* **EXERCISE**
For the records below, tally the lines that contain "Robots" and give only that number.

(Stored data)
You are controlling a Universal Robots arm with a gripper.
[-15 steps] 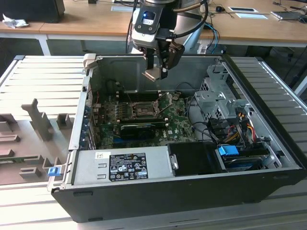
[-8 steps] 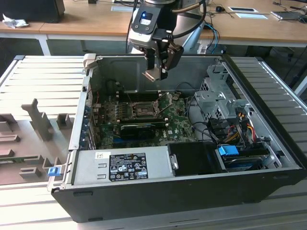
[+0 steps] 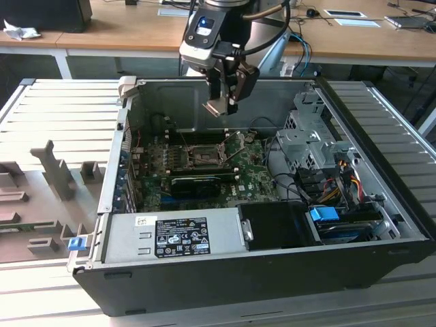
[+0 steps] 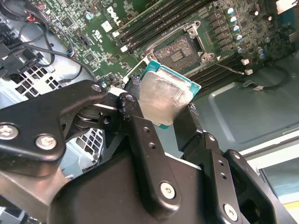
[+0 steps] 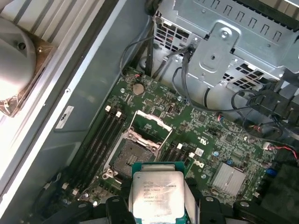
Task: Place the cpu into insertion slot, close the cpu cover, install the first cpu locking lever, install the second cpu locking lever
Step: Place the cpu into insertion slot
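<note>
Nothing seated yet: gripper point(image 4: 161, 107) clamped on the cpu point(image 5: 156, 196), hanging above the open case point(image 3: 272, 272), over the board point(image 3: 248, 180). Insertion slot point(image 5: 132, 156) empty, cpu cover point(image 5: 148, 127) flipped up, so all four steps left.

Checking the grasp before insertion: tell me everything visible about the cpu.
The cpu, a small flat square chip with a pale silver-grey metal face and a teal-green board rim, is clamped on two opposite edges by the black metal tool. It hangs in the air above the green motherboard, apart from the square dark insertion slot, touching nothing else. Its face carries small print.
</note>
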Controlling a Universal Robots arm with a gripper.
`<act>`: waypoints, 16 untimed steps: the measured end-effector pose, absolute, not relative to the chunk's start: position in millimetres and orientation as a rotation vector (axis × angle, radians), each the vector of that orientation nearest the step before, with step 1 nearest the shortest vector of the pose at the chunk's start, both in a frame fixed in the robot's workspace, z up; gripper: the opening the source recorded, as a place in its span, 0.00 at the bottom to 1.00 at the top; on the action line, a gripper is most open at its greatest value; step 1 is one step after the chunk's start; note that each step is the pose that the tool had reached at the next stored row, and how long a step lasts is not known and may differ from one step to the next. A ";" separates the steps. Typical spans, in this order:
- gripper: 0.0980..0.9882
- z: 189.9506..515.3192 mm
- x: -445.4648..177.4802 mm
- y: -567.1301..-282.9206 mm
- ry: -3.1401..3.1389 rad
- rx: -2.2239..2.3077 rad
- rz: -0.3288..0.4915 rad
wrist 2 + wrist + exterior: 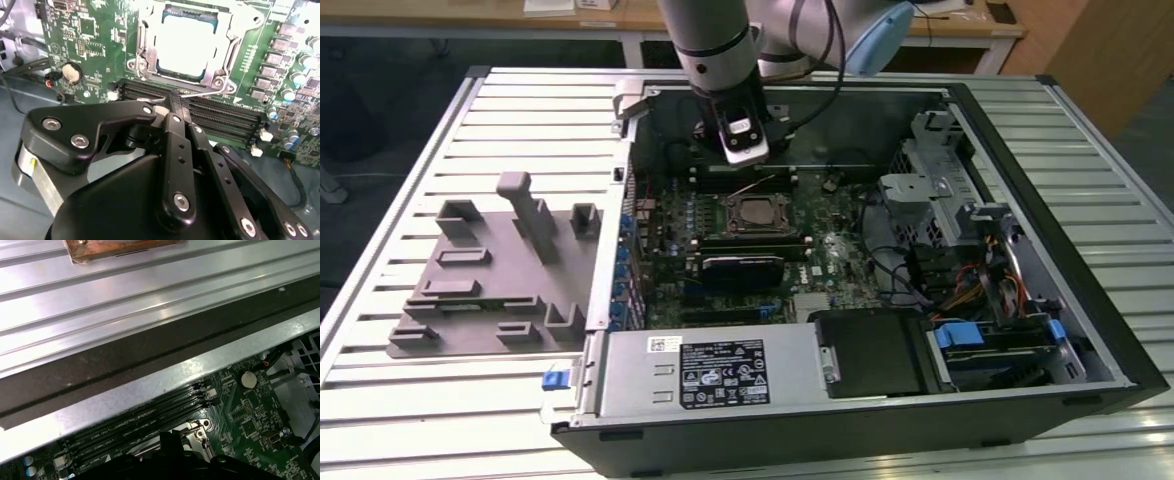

* **EXERCISE RESPONSE**
2